Of course, Wilson could craft a lease that locks the team here, with no exit doors. But the Bills are worth more somewhere else. Locking them here shaves a bit off of a still-astronomical sales price. That would be a noble gesture, given the community’s half-century of support for mostly losing teams. But that, sadly, is apparently not what will happen.
Get the Bills to Pony Up: The stratospheric value of teams, and tougher economic times, have made massive stadium subsidies less digestible for governments. More teams are kicking in — with cash or shared revenue — for new or improved playpens. The Kansas City Chiefs reportedly laid out $125 million for Arrowhead’s recent $400 million overhaul. St. Louis wants the Rams to cover half of a proposed $124 million fix-up. In Minneapolis, the Vikings are reportedly in for $427 million of a planned $1 billion stadium. The Bills should ante up.
Let Albany Carry the Weight: Dennis Gorski’s coup 14 years ago was getting the state to pay the $63 million fix-up bill. The county then forked over all game-day revenue except breathing rights. That looks to me where the bar is set for Mark Poloncarz.
Hope Another Team Lands in Los Angeles: The NFL landscape is less nomadic than it was 14 years ago. Abandoning longtime NFL cities was bad PR for the league, which now slaps a hefty “relocation fee” on stake-pullers. Beyond that, a tougher economy shaved the number of cities offering everything save firstborn children to entice an NFL team. Which — to our benefit — leaves fewer places for the Bills to land.
The anxiety-provoker is Los Angeles, which wants to pirate an existing team, has a deep-pocketed prospective owner and a stadium proposal ready to launch. The L.A. threat has been used by a handful of teams to leverage new or remade stadiums. Its presence strengthens the Bills' negotiation muscle and gives the next owner a juicy relocation option.
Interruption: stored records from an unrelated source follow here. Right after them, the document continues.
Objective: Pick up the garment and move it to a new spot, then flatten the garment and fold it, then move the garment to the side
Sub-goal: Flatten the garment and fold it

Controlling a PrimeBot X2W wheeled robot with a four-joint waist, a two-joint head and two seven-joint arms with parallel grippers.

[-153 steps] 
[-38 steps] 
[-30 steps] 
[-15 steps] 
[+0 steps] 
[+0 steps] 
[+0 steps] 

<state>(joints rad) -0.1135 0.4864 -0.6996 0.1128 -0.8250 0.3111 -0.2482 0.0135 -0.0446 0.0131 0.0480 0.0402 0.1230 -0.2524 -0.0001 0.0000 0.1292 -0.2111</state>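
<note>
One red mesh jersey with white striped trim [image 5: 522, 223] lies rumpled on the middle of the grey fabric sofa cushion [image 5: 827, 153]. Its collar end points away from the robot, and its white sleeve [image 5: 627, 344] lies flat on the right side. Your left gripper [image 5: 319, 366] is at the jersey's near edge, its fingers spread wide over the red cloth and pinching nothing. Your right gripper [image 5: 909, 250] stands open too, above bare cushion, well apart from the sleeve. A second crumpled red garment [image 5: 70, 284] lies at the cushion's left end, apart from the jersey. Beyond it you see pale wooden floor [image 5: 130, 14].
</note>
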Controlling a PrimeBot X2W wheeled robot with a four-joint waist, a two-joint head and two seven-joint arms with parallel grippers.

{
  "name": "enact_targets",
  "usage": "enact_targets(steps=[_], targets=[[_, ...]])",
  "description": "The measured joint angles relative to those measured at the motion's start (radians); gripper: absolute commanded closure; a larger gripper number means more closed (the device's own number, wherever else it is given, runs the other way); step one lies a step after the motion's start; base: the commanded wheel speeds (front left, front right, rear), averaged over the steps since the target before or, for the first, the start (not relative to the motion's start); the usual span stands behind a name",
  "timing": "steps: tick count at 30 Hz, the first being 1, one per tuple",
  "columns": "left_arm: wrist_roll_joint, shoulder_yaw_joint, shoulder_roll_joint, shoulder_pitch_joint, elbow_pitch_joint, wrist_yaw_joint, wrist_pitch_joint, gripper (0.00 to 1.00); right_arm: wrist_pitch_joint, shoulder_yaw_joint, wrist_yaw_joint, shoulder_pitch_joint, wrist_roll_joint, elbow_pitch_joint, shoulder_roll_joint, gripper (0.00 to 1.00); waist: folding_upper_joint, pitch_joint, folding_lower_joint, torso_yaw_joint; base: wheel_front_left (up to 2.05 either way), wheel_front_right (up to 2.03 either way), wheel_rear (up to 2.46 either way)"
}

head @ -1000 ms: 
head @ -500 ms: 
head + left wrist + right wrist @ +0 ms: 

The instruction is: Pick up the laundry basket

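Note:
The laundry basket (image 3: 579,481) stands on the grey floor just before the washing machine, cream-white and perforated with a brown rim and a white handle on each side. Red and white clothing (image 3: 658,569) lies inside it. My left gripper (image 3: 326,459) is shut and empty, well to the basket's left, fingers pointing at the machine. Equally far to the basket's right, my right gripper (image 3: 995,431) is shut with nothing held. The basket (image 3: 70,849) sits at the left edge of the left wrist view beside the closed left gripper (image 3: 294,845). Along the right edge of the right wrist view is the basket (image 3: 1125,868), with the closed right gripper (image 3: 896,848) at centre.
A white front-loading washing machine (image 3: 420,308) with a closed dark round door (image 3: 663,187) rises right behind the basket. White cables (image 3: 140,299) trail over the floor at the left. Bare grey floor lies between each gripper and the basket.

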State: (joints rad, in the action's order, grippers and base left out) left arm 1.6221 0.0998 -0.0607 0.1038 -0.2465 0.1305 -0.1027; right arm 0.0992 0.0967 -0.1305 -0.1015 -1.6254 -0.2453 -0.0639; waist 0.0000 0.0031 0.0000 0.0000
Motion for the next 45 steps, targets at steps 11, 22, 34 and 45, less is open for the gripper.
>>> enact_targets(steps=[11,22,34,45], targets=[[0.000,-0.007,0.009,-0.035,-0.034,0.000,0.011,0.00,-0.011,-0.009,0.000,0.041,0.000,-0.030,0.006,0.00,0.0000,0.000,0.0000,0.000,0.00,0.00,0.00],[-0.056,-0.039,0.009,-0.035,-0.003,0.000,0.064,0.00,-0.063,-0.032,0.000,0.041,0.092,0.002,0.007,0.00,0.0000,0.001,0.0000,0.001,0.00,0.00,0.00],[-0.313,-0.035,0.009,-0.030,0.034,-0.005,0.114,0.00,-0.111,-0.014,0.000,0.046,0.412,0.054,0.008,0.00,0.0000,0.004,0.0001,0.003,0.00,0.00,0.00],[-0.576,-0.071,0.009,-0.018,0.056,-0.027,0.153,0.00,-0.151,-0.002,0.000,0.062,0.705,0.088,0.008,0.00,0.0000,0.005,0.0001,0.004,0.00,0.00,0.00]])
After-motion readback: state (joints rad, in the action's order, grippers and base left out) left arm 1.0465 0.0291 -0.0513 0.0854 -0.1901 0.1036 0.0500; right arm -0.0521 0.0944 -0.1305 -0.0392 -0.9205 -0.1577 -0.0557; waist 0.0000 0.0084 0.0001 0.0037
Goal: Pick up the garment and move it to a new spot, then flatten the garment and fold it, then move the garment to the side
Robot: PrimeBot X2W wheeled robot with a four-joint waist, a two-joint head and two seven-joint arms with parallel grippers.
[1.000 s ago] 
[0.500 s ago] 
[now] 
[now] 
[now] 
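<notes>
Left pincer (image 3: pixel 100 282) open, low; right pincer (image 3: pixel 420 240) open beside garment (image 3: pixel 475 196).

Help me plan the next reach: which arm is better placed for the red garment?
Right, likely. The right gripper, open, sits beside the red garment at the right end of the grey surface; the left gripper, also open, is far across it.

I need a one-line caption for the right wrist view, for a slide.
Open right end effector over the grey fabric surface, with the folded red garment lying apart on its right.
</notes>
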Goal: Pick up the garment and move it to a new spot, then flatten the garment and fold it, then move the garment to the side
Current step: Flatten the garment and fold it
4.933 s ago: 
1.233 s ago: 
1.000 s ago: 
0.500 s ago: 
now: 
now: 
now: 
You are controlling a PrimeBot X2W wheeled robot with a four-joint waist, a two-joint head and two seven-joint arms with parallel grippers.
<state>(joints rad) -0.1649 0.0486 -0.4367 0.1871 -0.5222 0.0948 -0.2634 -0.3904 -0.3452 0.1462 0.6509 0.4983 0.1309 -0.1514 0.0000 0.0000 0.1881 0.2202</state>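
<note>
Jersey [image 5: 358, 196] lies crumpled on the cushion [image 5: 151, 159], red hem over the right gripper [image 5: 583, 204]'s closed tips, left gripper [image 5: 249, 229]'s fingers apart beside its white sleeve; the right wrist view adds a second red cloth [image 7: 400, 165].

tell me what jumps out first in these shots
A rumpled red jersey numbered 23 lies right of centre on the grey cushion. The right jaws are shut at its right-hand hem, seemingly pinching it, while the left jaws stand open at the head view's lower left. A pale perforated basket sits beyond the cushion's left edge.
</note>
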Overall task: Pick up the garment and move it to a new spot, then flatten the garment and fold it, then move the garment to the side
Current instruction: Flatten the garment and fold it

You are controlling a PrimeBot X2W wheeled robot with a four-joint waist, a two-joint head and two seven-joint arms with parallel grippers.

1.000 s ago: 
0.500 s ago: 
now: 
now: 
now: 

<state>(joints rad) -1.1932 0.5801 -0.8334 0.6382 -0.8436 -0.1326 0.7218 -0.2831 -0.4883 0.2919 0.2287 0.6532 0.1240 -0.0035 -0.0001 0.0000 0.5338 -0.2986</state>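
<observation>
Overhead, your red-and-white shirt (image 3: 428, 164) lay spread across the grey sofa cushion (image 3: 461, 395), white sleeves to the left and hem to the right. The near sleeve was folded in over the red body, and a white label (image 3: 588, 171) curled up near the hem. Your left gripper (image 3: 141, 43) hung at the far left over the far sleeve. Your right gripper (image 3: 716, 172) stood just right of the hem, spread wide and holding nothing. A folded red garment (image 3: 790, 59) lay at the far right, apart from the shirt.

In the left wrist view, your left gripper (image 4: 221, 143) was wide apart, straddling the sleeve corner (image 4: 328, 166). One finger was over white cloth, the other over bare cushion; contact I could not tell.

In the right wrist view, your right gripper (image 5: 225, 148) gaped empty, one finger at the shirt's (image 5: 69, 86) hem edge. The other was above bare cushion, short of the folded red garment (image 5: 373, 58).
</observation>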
“The L.A. card was played in Minneapolis [to land a new stadium],” Baade said, “and I’m sure it has been whispered with Buffalo. I don’t see Toronto as a viable [relocation] alternative, but L.A. is a different story."
I know that fans are jacked up about next season. But the game with the highest stakes for Buffalo will not be played on the field. Let’s not roll over.